Nangan's drawings depict flora, fauna, spirit beings, mythological or historic events, but he rarely drew secular themes, almost exclusively depicting characters and narratives from the Dreaming. Nangan's depictions of traditional law and stories of his people are important records of Aboriginal life and legends. He recorded a vast amount of cultural knowledge, which he considered to be vital to an Aboriginal person's sense of identity, and was acutely aware of its rapid loss and the impact of this on individual wellbeing. He was also concerned that the loss would compromise the continuity of harmony between the natural and supernatural worlds.
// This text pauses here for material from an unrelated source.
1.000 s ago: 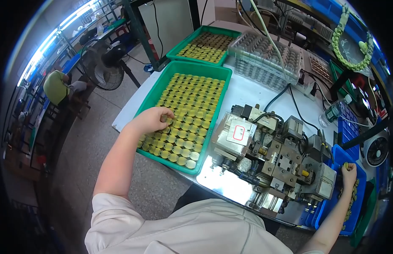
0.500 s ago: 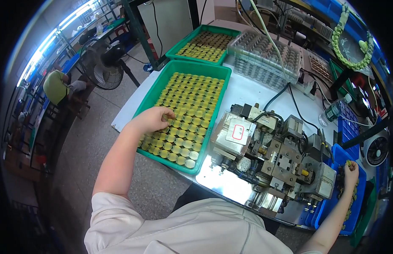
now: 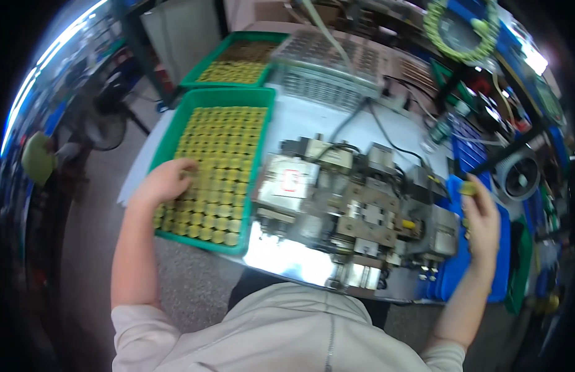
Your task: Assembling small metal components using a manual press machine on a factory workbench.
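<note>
Clock positions are read from the metal fixture (image 3: 364, 217), with 12 o'clock at the far side of the bench.

Workpiece: one yellowish disc (image 3: 467, 188), between 2 and 3 o'clock, in the right hand (image 3: 484, 220). Thumb and fingertips are closed on it, over the far end of the blue bin. The left hand (image 3: 168, 181), between 9 and 10 o'clock, is curled over the green tray (image 3: 261, 152), thumb and fingers close together; whether they hold a piece cannot be told.

Handling: the disc appears light and stiff, probably smooth enough to slip. Grip by opposite edges, between thumb and fingertip. Breakage appears unlikely.

Containers:
- Green tray, between 9 and 10 o'clock: yellowish discs (image 3: 228, 146) in close, regular rows.
- Second green tray (image 3: 199, 69), near 11 o'clock: yellowish pieces in the near part, darker brown beyond.
- Clear plastic box (image 3: 324, 87), just short of 12 o'clock: rows of greyish pieces, blurred.
- Blue bin (image 3: 499, 273), between 3 and 4 o'clock: contents mostly hidden by hand and forearm.
</note>
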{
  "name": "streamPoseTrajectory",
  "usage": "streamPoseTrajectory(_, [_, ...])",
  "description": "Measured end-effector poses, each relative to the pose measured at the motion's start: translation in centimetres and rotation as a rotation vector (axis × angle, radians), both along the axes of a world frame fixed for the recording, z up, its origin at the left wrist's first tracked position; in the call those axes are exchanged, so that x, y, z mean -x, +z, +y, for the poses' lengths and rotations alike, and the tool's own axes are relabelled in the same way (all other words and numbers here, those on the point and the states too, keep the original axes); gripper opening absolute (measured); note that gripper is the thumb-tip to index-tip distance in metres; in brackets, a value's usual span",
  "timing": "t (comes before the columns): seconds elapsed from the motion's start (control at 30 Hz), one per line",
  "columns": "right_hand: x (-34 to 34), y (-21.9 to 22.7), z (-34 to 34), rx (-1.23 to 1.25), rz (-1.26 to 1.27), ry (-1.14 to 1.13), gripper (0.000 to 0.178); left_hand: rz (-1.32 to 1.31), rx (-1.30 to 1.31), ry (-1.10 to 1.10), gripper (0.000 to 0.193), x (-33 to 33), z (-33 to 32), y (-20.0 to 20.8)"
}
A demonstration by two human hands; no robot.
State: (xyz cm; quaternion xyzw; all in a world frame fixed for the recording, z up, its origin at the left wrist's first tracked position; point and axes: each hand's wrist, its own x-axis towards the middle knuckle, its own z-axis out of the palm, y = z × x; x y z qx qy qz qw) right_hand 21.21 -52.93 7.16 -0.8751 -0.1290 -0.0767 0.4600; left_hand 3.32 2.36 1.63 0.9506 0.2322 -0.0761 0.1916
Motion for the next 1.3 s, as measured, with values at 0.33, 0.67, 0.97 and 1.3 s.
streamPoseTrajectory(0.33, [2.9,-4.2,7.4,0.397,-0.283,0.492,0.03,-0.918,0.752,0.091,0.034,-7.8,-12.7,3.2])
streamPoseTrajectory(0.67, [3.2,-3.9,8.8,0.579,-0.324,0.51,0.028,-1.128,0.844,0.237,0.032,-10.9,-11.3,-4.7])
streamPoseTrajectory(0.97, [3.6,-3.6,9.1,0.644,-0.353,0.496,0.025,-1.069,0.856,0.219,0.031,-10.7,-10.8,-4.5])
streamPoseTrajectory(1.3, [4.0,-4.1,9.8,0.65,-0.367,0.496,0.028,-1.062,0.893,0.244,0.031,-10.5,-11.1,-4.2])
Nangan was most prolific in the 1970s and 1980s, fulfilling commissions from Western Australian art dealer Mary Macha for three exhibitions held in between 1981 and 1983. His work is included in major Australian collections including the National Gallery of Australia (Canberra), the National Museum of Australia (Canberra), the Australian Institute of Aboriginal and Torres Strait Islander Studies (Canberra), the Art Gallery of Western Australia (Perth), the Berndt Museum of Anthropology (Perth) and Edith Cowan University (Perth) .

=== Incised pearl shells ===
Nangan was familiar with the Riji - the pearl shell and cloth ceremonial insignia traditionally worn by Aboriginal men from his Country. Riji influenced the incised pearl shells he created during the 1950s and 1960s, such as Pearl shell with a variety of Australian flora, fauna and figures including a winged female spirit.

=== Pencil and watercolour drawings ===

Nangan's determination to preserve and pass on his knowledge through his drawings resulted in approximately 600 being produced over three decades. The first of these were possibly produced through contact with anthropologist Helmut Petri who obtained some of Nangan's drawings in the mid-1950s and believed they were his first naturalistic works on paper.

Nangan mostly used a soft lead pencil to outline and shade the characters and landforms depicted, reserving bright colour and washes to highlight important features such as body decoration, weaponry and vegetation. The characters are human or animal, although both can possess powers of transmutation. Rocks, trees and other natural features are also coloured as they, too, are central to the events depicted.

Nangan was known to have produced many iterations of the same drawing. In some margins, he would draw a tiny insect or animal which was a mnemonic device for him to recall the key themes in the work. However, when Nangan's works were prepared for sale, the pages of the sketchbooks were often separated and the margins cut off, severing a vital link between a drawing and any transcribed explanation.

Examples of Nangan's pencil and watercolour drawings are:
- Nyinerri - The Law Leader (National Gallery of Australia)
- Sketchbook of drawings of the Nyikina people (National Museum of Australia)
- Parrbul (The sea woman) (The Art Gallery of Western Australia)

== Publications ==
Although unable to read or write English, Nangan's stories are published in two books. Joe Nangan’s Dreaming (1976) is co-authored by Nangan and Hugh Edwards, as is the story of Bera, the Sun Maidens which was included in a volume of short stories called Daughters of the Sun (1994).

== Order of Australia ==
Nangan was awarded a Medal of the Order of Australia in June 1987 for service to the arts and to Aboriginal heritage.

==Death==
Butcher Joe Nangan died on 21 January 1989 in Broome where he was buried.